I have been trying different encoding across the application that I am using and the one that works better is Western (MacRoman). Using Spanish, it opens all accents, special characters and the ñ. Hopefully I will be able to use in the DDBB.

 

It has been also hard to figure out how to properly export files from the spreadsheet, until now, the best file format and encoding scheme has been ‘windows_formatted’

Unicode equivalencies

It has been hard to work with spanish characters (such as accents and ñ) when scrapping the websites and working with a mySQL database. These are some of the equivalencies from Unicode for different characters:

\xc3 it seems that this one refers to the utf-8 encoding, so part of the conversion scheme is:

\xe1 á
\xe9 é
\xed í
\xf3 ó
\xfa ú
\xf1 ñ

When printing these characters to screen, Python does the job, however, when writing a .csv file, it is not able to handle the actual character, so I need to have a look if the mySQL is able to convert those codes to the actual characters.

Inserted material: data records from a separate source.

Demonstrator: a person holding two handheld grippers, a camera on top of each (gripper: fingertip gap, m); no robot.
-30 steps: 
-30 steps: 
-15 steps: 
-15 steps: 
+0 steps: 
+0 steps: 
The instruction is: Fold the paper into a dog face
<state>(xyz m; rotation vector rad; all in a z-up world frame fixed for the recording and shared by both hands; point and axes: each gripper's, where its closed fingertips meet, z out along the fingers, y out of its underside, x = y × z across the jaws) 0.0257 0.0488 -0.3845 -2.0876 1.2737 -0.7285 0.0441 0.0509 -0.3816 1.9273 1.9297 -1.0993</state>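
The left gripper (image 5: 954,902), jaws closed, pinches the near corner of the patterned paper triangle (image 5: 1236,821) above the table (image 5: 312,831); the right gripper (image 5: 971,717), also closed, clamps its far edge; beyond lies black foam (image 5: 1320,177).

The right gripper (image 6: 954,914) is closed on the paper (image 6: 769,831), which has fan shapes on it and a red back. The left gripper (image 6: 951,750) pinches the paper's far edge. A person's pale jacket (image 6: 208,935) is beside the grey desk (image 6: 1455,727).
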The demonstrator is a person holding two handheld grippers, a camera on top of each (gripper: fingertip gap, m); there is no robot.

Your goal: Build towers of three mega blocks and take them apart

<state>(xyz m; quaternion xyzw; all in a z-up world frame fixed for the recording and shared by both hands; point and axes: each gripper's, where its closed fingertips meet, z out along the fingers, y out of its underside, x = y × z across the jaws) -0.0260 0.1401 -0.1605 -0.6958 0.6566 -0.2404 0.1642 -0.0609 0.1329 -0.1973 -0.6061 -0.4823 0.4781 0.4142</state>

It seems that the best thing to do will be to export the utf-8 file and then run a script over the file. By doing this I will be able to populate the database with the proper encoding.

I have been doing more research in the encodings and found this behaviour with the data coming from both databases:

mus_pop : : BDMC
\xc3\xa1 : á : \xe1
\xc3\xa9 : é : \xe9
\xc3\xad : í : \xed
\xc3\xb3 : ó : \xf3
\xc3\xba : ú : \xfa
\xc3\xb1 : ñ : \xf1

It should be noticed that mus_pop data was encoded as UTF-8, but I don’t know what encoder is being used for BDMC by Excel.

After lots of digging, I found the iconv library for converting to and from different encodings, and figured out that the encoding of Excel for the tab-delimited, Windows-Formatted files are of type CSISOLATIN-1. So the command-line for converting the files exported by Excel is

iconv -t UTF8 -f CSISOLATIN1 < ./input_file.txt > ./output_file.txt

Recursion problems using Python

I have been dealing for a couple of days with recursion problems when dumping data using pickle. The solution that I have used has been pretty simple but effective: just to increment the recursion limit by doing:

sys.setrecursionlimit(10000)

Since I have set up this new recursion limit, I have not had any recursion problems again.